Healthcare is another.
- Patients already prefer ChatGPT to their regular doctor visit.
- ChatGPT answers unlimited questions and isn’t trying to get rid of you for the next patient.
- Access is 24 hours a day and there’s no need for an appointment – no need to spend 2 hours traveling and waiting for a 10-minute appointment.
- Eventually, AI will disrupt the pharmaceutical industry too – most pharmaceuticals are just a reverse engineering of something that exists in nature, in plants, and AI will give access to this information.
Accelerating technology produces deflation; central bank money printing offsets it.
- Technology always brings cost reductions; as it becomes a great part of the economy, this will be deflationary.
- But we have a debt system, and deflation can be disruptive in this context: less cash available to pay debt.
- Government central banks should increase money printing to address this problem.
- Since demand for the dematerialized products of technological acceleration can grow to infinity, central banks will need to increase money printing far beyond its level today.

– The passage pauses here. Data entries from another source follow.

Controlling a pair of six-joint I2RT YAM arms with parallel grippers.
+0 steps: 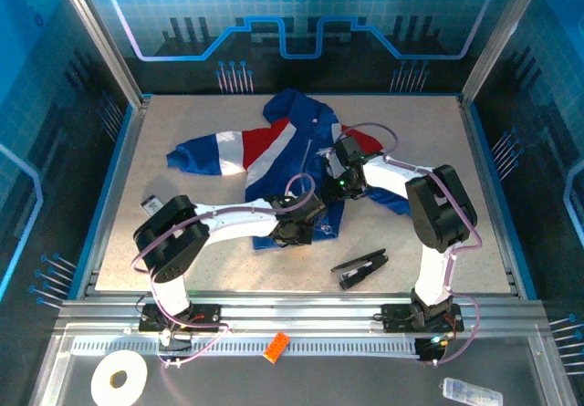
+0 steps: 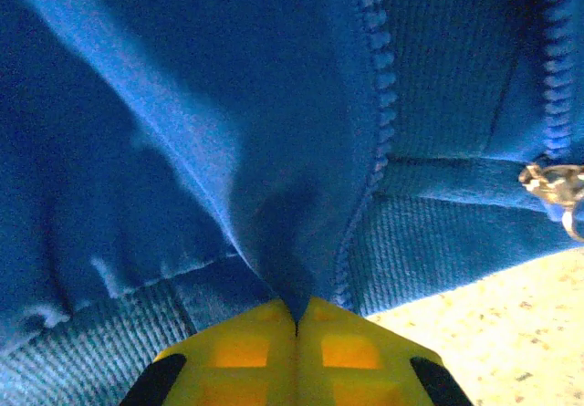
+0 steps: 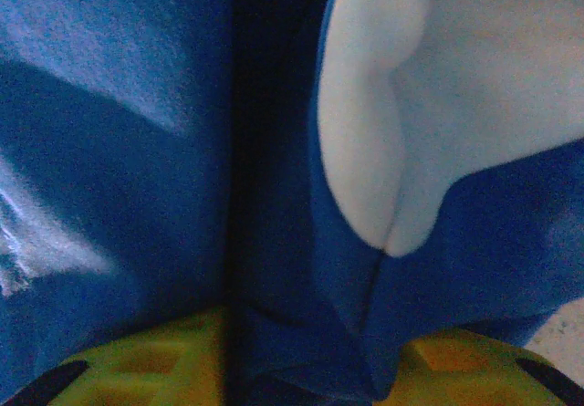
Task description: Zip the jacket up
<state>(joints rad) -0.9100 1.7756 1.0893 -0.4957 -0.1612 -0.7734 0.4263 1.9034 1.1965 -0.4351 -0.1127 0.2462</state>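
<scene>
The royal-blue jacket (image 1: pixel 274 155), with red and white bands, lies crumpled in the middle of the table. My left gripper (image 1: pixel 297 228) is at its lower hem. In the left wrist view the yellow fingertips (image 2: pixel 246 347) of my left gripper (image 2: pixel 297 322) are pressed together on a fold of blue fabric beside the zipper teeth (image 2: pixel 381 87). The metal zipper slider (image 2: pixel 552 185) lies to the right at the hem. My right gripper (image 1: pixel 342 173) is at the jacket's right side. Its fingers (image 3: pixel 137 365) hold a bunch of blue fabric (image 3: pixel 301 333) below a white band (image 3: pixel 438 87).
A black clip-like tool (image 1: pixel 359 267) lies on the speckled table (image 1: pixel 456 150) in front of the jacket. A small grey object (image 1: pixel 151 205) sits near the left arm. Below the table edge are a white tape roll (image 1: pixel 119 379) and an orange piece (image 1: pixel 276 347).
</scene>
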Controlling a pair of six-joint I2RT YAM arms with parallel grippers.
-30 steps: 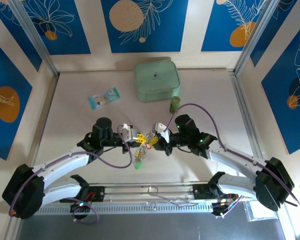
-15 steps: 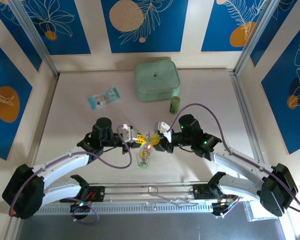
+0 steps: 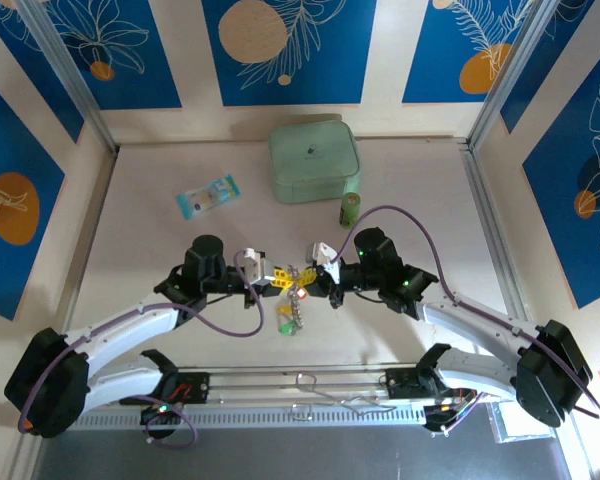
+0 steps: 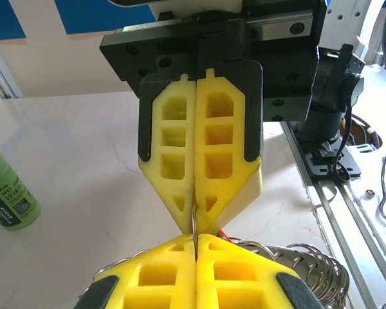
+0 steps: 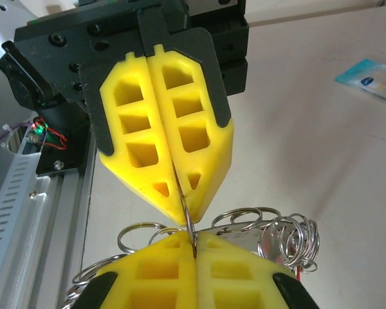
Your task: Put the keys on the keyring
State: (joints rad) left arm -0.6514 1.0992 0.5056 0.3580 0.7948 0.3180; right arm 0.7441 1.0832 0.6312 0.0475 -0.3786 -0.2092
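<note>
As the keyring (image 5: 288, 235) was pinched from both sides, left gripper (image 4: 195, 248) and right gripper (image 5: 193, 246) were set tip to tip.
Each was clamped on its wire, probably so it could be steadied for threading; its loops and the coloured keys (image 3: 300, 293) were gathered just below the gripper tips.

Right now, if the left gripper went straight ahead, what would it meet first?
The right gripper, almost tip to tip with the left gripper; both seem to pinch the keyring between them.

The keyring (image 4: 305, 267) is mostly hidden behind the yellow jaws and cut off by the lower edge.
</note>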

AI should pay taxes, not humans.
- Governments cause the biggest problems for the new technological era through their fiscal behavior.
- They spend more and more on the low tech welfare state, and they use taxation of productive human beings to pay for it.
- But if AI can replace human workers, then AI should pay the taxes.
- Eventually technology will replace the welfare state. Many services are already free in the technology realm, or paid for indirectly through pure exposure to advertising.
- Google already provides free food and access to wellness services for its employees.
- Governments build power over citizens with the income tax model and will be reluctant to cede it.
- But they won’t be able to hide their colossally wasteful inefficiency from citizens who are familiar with tech services.